Does anyone recall how the internal stack works?

Cluso99 · 2016-04-19 06:48

The internal stack for call/ret/push/pop is 8 deep as I recall.

What happens when the stack is exceeded? I mean, what gets lost, the first or last entry?

I have in mind a hubexec routine that will use the internal stack. But it needs to work with any other user code, and just be called using the internal stack, which is 1 level.
When my hubexec code begins to execute, I propose to pop the stack 8 levels, storing each level. Then I can use the stack for my code. When my code is complete, just before returning to the user code, I will push all 8 saved levels back onto the stack and return via the stack.

I am expecting this to just work. Anyone think otherwise???

Cluso99 · 2016-04-19 07:01

Just found some info from OnSemi regarding OTP etc.
1T-OTP
http://www.onsemi.com/PowerSolutions/newsItem.do?article=2519

http://www.businesswire.com/news/home/20140506005549/en/Semiconductor-Introduces-Qualified-IP-Blocks-180-nm

cgracey · 2016-04-19 07:22

Cluso99 wrote: »

The internal stack for call/ret/push/pop is 8 deep as I recall.

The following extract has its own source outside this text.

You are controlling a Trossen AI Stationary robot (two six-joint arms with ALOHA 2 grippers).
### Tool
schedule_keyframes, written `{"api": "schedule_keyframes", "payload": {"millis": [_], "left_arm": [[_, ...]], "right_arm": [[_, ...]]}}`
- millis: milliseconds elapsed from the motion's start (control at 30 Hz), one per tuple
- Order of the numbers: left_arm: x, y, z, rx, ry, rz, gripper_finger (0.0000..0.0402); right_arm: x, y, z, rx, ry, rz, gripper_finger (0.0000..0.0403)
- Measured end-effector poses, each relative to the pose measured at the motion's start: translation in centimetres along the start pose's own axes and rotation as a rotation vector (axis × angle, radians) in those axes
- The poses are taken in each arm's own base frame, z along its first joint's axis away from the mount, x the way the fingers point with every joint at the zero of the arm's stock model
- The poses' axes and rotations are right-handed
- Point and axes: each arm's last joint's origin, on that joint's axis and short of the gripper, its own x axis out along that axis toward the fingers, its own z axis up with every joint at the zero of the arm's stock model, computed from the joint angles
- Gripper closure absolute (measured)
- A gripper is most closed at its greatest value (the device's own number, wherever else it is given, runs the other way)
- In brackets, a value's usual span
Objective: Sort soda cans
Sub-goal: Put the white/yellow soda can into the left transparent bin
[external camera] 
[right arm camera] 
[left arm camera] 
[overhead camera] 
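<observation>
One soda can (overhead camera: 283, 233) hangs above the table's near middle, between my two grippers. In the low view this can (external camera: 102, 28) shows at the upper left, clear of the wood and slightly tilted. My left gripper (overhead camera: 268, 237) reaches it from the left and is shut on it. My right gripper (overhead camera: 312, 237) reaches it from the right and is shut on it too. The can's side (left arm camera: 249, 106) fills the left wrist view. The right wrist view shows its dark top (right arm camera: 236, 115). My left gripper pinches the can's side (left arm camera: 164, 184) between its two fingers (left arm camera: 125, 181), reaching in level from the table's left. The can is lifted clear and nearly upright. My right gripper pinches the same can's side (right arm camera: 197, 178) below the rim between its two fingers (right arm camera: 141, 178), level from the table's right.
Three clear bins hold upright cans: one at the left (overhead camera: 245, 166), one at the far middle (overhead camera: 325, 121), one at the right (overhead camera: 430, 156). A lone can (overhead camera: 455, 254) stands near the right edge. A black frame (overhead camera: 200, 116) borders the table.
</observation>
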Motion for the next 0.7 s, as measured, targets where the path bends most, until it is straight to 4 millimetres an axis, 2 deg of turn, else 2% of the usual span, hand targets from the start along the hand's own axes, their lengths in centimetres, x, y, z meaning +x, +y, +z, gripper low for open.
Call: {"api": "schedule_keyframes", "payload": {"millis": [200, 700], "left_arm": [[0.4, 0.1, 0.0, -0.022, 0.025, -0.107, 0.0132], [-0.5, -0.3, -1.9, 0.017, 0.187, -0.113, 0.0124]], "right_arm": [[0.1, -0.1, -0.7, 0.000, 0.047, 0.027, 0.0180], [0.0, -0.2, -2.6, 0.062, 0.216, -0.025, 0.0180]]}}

What happens when the stack is exceeded? I mean, what gets lost, the first or last entry?

I have in mind a hubexec routine that will use the internal stack. But it needs to work with any other user code, and just be called using the internal stack, which is 1 level.
When my hubexec code begins to execute, I propose to pop the stack 8 levels, storing each level. Then I can use the stack for my code. When my code is complete, just before returning to the user code, I will push all 8 saved levels back onto the stack and return via the stack.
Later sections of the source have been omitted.